We accept pull requests

There are many protocols of collaboration. There’s famous C4 from 0MQ & others as well. Sometimes a project lives without collaboration rules being explicitly stated for years and can be successful. Sometimes it can suffer from bad assumptions collaborators made when they decided to invest their time in a project. To lower the possibility of any unhealthy friction, I’ve decided to write at least some bullet points for RampUp and created a simple Collaboration.md (I’ve just been sent the very first PR for RampUp :D).

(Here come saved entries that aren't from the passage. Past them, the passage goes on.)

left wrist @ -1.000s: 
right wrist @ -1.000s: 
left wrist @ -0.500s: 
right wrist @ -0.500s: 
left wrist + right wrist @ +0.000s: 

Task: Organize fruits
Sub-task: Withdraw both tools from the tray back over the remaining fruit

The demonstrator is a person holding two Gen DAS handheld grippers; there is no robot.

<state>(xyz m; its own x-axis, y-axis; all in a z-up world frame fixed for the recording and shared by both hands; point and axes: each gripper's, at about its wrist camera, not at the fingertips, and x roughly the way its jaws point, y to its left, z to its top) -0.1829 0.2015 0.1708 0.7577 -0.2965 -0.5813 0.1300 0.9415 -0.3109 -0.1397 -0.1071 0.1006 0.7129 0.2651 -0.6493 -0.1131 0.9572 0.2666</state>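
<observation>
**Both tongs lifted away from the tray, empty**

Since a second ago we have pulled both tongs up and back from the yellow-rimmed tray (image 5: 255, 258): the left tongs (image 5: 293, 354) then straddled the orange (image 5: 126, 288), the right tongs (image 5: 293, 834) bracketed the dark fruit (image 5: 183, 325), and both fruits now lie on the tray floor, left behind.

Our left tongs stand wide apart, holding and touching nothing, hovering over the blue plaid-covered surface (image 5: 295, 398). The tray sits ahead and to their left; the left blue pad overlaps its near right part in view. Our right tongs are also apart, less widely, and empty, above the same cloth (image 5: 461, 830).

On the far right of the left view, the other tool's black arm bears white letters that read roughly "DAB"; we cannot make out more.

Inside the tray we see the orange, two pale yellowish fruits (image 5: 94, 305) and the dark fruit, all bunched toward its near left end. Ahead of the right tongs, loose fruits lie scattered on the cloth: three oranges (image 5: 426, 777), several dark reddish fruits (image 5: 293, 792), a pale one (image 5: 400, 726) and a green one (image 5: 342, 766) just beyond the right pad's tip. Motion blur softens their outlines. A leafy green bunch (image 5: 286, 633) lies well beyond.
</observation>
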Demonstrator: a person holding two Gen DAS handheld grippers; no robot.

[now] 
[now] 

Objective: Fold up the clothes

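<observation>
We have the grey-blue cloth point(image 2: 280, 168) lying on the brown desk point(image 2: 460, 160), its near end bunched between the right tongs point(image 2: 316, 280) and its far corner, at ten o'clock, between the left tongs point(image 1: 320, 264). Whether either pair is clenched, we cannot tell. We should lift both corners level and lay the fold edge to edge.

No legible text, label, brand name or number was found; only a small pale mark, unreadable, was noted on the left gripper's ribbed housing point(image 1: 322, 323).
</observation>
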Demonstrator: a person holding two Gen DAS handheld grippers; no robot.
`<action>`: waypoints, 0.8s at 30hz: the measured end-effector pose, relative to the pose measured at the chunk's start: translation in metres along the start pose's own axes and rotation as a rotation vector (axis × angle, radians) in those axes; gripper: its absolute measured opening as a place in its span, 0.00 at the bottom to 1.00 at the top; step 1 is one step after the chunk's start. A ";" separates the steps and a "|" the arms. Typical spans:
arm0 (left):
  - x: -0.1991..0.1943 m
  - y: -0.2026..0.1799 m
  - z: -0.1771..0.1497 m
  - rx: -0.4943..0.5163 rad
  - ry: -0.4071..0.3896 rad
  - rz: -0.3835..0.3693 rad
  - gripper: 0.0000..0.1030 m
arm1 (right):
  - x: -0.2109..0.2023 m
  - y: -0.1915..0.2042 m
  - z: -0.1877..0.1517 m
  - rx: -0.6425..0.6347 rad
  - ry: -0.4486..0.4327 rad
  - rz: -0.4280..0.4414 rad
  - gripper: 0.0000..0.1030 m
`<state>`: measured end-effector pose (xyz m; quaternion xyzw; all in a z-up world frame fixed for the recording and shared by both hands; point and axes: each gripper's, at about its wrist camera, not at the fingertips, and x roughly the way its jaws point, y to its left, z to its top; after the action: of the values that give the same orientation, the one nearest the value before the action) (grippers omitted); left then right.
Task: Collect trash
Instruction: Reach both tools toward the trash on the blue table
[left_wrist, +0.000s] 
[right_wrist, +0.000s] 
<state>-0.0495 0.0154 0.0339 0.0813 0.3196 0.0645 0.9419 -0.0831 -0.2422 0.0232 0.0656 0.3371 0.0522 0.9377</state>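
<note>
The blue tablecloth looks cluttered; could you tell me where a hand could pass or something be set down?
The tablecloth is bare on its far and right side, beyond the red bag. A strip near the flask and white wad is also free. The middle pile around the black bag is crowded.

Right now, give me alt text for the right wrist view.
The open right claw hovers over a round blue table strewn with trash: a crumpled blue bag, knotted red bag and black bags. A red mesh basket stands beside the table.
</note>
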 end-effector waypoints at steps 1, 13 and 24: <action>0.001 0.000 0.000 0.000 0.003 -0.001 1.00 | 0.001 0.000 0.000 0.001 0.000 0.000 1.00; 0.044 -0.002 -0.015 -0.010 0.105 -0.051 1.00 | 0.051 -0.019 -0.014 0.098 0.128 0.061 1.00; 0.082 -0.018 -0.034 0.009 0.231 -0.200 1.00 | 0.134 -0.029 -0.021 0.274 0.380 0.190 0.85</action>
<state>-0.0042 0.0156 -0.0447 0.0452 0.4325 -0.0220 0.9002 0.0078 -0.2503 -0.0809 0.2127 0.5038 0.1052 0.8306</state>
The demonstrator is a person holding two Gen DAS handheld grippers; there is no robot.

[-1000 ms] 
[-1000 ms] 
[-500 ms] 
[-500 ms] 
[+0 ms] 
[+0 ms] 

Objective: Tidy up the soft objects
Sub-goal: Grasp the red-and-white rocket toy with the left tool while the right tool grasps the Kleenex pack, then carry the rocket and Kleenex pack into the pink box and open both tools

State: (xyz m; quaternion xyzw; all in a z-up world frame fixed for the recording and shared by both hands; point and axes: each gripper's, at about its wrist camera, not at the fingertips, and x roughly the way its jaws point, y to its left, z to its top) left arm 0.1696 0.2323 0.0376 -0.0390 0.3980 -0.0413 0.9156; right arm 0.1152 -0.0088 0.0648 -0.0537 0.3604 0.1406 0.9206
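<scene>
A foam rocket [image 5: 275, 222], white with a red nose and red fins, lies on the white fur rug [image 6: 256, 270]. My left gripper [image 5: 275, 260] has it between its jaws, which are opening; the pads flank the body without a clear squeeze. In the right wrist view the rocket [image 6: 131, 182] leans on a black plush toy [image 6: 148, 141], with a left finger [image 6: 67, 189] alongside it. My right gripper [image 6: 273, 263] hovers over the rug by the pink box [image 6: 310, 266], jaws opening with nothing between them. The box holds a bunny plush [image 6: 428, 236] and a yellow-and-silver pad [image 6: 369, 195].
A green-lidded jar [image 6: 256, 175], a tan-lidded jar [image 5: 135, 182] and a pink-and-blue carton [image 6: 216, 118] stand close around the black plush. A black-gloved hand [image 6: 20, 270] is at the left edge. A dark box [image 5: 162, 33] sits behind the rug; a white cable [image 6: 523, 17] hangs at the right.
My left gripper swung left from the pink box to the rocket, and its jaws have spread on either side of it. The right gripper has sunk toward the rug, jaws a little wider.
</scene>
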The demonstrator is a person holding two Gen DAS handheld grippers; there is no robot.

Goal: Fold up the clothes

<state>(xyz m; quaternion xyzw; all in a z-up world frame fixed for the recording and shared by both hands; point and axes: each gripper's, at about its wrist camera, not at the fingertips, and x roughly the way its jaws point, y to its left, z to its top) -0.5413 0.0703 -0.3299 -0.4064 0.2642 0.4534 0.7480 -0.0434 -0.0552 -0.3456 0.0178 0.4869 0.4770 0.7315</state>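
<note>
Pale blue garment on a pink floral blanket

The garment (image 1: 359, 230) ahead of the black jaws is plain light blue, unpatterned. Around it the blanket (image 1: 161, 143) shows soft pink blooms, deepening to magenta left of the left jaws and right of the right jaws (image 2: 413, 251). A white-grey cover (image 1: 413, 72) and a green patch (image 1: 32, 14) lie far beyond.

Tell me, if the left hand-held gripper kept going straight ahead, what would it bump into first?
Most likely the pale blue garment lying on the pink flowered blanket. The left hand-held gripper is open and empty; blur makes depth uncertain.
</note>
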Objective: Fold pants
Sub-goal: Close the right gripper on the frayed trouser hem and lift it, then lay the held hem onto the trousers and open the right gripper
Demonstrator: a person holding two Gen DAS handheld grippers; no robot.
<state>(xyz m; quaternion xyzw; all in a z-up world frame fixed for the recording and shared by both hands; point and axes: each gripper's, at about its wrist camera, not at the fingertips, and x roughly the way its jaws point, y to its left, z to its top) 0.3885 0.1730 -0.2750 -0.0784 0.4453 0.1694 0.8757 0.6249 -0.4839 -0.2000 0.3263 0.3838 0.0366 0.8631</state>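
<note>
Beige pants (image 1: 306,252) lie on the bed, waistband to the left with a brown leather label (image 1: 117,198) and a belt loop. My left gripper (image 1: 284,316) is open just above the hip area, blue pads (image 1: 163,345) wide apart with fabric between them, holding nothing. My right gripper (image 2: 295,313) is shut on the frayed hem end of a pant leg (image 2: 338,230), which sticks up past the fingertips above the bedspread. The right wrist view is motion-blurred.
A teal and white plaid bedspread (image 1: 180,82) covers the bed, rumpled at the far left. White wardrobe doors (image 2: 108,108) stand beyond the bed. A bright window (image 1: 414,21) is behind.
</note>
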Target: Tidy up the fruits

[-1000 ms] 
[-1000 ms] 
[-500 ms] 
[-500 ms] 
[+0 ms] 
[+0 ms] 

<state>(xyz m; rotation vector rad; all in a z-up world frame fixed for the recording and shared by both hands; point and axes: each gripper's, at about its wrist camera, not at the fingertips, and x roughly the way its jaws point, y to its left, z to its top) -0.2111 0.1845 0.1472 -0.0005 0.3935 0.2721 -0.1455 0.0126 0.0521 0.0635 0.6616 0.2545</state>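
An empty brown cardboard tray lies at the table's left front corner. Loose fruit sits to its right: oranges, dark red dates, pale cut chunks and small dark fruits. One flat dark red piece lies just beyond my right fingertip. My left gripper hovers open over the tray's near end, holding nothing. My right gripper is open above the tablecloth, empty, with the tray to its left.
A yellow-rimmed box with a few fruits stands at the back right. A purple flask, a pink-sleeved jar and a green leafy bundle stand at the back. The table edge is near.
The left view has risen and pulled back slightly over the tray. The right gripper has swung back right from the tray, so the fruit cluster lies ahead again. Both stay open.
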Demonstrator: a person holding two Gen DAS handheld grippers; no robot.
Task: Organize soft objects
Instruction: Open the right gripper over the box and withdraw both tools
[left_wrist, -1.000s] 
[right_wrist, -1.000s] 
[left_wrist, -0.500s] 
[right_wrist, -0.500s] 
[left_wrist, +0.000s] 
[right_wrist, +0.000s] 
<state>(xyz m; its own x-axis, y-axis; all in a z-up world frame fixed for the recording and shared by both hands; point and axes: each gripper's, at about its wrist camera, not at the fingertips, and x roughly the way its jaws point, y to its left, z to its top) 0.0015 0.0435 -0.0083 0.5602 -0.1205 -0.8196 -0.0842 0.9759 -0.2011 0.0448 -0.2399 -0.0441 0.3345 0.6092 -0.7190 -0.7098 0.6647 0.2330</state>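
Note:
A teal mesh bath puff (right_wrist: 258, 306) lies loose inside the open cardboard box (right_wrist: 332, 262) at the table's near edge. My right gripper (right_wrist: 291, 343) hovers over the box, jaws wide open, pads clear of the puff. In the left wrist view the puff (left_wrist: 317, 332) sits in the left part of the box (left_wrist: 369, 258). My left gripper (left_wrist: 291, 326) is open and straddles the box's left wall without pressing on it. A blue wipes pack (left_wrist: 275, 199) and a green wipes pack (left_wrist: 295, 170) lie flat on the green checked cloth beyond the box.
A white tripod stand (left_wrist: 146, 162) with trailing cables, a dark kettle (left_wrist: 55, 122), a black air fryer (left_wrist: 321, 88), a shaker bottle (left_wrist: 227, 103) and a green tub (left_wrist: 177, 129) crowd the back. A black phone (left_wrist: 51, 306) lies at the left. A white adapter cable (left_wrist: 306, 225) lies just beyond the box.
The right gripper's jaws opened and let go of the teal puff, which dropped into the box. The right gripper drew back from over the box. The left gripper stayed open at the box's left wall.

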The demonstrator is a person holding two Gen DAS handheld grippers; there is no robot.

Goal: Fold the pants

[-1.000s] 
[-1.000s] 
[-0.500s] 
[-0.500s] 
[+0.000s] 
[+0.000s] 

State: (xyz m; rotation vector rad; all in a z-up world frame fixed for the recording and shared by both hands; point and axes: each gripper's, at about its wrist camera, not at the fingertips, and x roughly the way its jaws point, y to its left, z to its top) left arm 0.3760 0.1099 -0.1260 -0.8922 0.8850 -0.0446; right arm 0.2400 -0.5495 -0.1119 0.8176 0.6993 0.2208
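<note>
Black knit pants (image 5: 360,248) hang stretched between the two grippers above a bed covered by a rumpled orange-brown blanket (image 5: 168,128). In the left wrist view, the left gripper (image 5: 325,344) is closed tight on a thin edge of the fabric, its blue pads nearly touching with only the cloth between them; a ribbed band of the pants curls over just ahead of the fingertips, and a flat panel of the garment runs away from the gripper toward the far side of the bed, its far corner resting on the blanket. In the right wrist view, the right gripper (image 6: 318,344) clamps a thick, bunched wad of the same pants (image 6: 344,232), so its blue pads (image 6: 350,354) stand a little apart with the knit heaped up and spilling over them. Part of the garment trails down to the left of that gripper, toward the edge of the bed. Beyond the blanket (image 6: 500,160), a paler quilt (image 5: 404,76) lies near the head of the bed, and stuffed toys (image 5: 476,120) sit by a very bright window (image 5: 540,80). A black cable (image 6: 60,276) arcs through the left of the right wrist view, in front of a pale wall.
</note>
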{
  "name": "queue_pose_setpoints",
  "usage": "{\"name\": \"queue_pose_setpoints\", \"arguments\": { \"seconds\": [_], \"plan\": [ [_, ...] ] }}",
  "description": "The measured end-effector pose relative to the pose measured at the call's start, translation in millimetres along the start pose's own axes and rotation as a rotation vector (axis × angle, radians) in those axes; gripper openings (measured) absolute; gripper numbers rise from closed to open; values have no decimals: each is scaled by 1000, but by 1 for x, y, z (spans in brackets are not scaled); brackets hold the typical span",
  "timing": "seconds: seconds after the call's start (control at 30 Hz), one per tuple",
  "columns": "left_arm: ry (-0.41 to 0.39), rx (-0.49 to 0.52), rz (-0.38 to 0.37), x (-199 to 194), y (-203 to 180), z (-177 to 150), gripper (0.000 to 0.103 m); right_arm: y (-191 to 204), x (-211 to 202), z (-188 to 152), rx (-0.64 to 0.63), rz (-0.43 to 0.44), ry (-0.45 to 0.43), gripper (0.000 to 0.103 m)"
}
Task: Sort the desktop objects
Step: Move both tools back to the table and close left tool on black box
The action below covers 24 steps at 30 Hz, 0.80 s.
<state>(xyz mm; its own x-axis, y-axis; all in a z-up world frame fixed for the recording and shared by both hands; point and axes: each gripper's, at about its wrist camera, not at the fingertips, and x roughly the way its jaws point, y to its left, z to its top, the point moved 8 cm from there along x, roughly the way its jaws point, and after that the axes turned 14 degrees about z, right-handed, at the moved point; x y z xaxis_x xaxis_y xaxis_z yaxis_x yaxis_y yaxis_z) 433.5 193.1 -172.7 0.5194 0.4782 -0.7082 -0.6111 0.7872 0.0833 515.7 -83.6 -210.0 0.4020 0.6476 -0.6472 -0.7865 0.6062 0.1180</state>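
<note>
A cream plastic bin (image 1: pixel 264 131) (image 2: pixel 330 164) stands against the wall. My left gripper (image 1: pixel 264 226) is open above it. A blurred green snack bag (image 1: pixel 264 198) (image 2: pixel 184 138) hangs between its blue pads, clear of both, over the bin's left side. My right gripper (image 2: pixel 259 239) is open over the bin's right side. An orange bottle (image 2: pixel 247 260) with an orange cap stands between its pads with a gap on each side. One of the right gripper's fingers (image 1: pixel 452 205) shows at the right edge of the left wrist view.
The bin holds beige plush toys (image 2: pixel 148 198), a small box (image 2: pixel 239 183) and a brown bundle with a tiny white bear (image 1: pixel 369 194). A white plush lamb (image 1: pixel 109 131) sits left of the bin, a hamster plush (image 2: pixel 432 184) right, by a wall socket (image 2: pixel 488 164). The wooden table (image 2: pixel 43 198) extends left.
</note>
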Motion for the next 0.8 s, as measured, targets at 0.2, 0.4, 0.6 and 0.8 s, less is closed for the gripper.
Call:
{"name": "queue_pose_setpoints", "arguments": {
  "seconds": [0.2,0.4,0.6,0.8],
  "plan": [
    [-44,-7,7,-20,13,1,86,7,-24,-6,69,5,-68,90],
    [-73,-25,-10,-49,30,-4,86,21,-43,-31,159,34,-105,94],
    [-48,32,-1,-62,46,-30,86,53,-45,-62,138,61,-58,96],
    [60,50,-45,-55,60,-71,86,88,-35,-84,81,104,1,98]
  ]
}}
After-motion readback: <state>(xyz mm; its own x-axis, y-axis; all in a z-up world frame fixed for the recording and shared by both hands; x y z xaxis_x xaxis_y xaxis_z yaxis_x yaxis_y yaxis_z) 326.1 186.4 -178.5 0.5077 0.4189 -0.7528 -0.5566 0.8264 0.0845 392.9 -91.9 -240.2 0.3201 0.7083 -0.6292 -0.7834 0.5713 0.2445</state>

The main issue I wanted to address was that ‘I accept pull requests’. This topic is discussed over and over again and can be described in a following way: .NET devs are not willing to collaborate and rather than providing PRs they just blaim/complain etc. The landscape is changing now and everyone involved in .NET Open Source can feel it for sure. More PRs is being issued, the engagement, so strongly needed is shifting towards an actual participation rather than poking. It doesn’t matter if you provide a new feature and rather than spending days on drawing UML you sketch it and issue a PR or if you spend one additional hour of your debugging time, distilling a PR reproducing a bug you’ve encountered. That’s what real involvement is. It’s not about talking, it’s about making things. Even if a PR is rejected for whatever reason, you learn a lot, you really participate and get a real feedback about your work, not your cheap talk.

I really hope that the new wave of OSS is coming. In that case, let’s swim with the tide.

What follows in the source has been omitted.